Critique : Calme Blanc (1989)

Calme Blanc est un thriller américano-australien réalisé par Phillip Noyce.

Traumatisés par la mort de leur fils Danny dans un accident de voiture, John Ingram, commandant australien dans la marine militaire et sa femme Ray, décident de faire une croisière sur leur voilier. Pendant la traversée, le couple sauve un naufragé, Hughie Warriner. L’homme, choqué, explique que son bateau va couler à cause d’une tempête et que tous les membres d’équipage sont morts empoisonnés par des conserves avariées. John ne le croit pas et décide d’aller vérifier par lui-même…


Phillip Noyce est un adepte du thriller au cinéma, il a notamment réalisé Bone Collector, Danger Immédiat et Jeux de Guerre. Calme Blanc l’a révélé aux yeux du grand public et lui a permis de se tailler par la suite une carrière assez solide, tout comme Nicole Kidman qui y trouve son premier grand rôle au cinéma.

Le scénario est tiré du roman noir de Charles Williams, qui avait déjà été adapté au cinéma par Orson Wells en 1968. Le remake est produit par George Miller (saga Mad Max) et écrit par Terry Hayes (Mad Max 2 et Payback).


Bienvenue à bord !

A l’image de son ouverture, Phillip Noyce ne perd pas de temps. En quelques minutes, les évènements s’enchainent afin de capter le spectateur. Malheureusement, cela sème de l’incrédibilité notamment sur le plan psychologique du couple qui vient de perdre leur enfant unique. Terry Hayes fait l’impasse dessus, car il est centré avant tout sur l’élément déclencheur de son intrigue.

Le premier quart d’heure se veut efficace pour enclencher le suspens et le danger avec ce mystérieux Hughie, dont on sent déjà qu’il ne dit pas la vérité et qu’il prépare un mauvais coup.

Triangle poussiéreux

Malgré les bonnes intentions des trois interprètes, on y crois pas vraiment. La faute a un scénario qui mise sur une mécanique « déjà-vu » et réchauffé à plusieurs sauces. Même si le film date de 1989, le thriller avait déjà de grandes références à l’époque,  comme Brian De Palma, David Lynch ou encore William Friedkin.
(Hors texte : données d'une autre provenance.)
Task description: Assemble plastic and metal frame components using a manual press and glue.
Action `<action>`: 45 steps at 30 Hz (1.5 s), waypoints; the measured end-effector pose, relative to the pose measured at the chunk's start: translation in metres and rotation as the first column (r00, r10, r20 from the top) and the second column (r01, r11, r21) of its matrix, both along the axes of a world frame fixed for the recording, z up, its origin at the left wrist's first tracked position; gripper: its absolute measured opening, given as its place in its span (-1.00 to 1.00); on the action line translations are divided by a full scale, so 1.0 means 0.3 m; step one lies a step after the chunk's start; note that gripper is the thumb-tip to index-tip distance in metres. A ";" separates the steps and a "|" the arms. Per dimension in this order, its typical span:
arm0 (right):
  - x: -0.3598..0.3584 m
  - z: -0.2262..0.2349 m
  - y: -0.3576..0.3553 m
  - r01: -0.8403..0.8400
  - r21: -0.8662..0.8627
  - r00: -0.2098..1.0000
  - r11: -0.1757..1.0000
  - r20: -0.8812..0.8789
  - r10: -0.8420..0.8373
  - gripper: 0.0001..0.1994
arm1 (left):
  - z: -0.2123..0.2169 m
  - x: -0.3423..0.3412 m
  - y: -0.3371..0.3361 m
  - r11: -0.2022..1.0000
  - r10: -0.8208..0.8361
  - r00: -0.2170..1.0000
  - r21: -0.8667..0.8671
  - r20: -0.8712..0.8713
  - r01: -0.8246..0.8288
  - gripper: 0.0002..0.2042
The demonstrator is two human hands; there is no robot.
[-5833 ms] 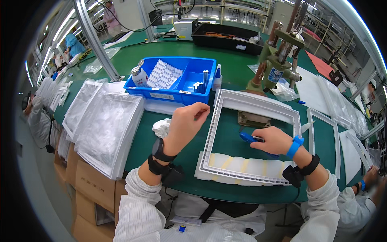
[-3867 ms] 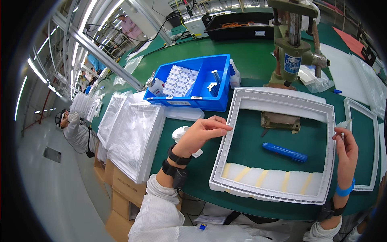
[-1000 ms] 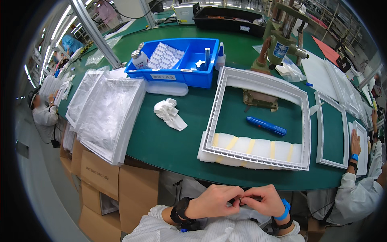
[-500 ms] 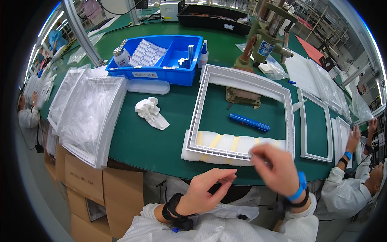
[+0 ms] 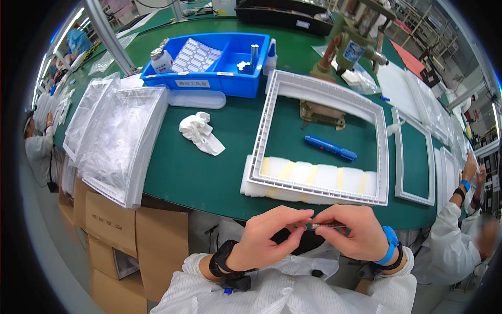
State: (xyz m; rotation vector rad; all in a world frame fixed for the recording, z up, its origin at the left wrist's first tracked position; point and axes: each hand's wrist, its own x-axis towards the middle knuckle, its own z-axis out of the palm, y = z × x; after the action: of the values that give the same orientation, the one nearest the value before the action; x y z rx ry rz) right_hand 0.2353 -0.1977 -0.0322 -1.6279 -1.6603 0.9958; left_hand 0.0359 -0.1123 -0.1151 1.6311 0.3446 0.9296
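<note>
Head view: your left hand (image 5: 261,240) and right hand (image 5: 351,234) meet at lower centre, fingertips pinched shut on a thin dark strip (image 5: 325,226) held between them, off the table. The white rectangular plastic frame (image 5: 320,140) lies just above on the green table (image 5: 209,172), blue pen (image 5: 330,148) inside it.

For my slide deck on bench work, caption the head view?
Both hands, left hand and right hand, pinch a thin dark strip before a white rectangular plastic frame.
</note>
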 end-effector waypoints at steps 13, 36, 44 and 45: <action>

Sam Neill a un capital intéressant avec ce profil de commandant de marine, mais ça ne suffit pas pour camoufler les carences scénaristiques. Nicole Kidman et Billy Zane cabotinent à plusieurs reprises, ce qui n’arrange pas les choses.

Et au final, ça donne quoi Calme Blanc ?

Calme Blanc a pris un coup de vieux, et ses défauts sont plus apparents que par le passé. Phillip Noyce fait ses premières armes, et cela saute aux yeux dés le début (expéditif) du film. Par la suite, le réalisateur se montre plus inspiré pour distillé le suspens et balader sa caméra sur l’eau.  En dehors de ça, il est difficile de souligner d’autres grandes qualités sur ce long métrage. On retient la photographie de Dean Semler (Danse avec les loups) qui séduit tout de même la rétine. La bande originale de Graeme Revell (Waterworld) accompagne discrètement les images.

Que ce soit du côté du réalisateur ou du scénariste, aucun ne hisse le roman de Charles Williams a un niveau plus audacieux, plus original et surtout plus crédible. Il n’en ressort finalement qu’une série B anecdotique.

En résumé, Calme Blanc appartient à son époque, ni plus, ni moins. A voir pour les fans de Nicolde Kidman à la rigueur.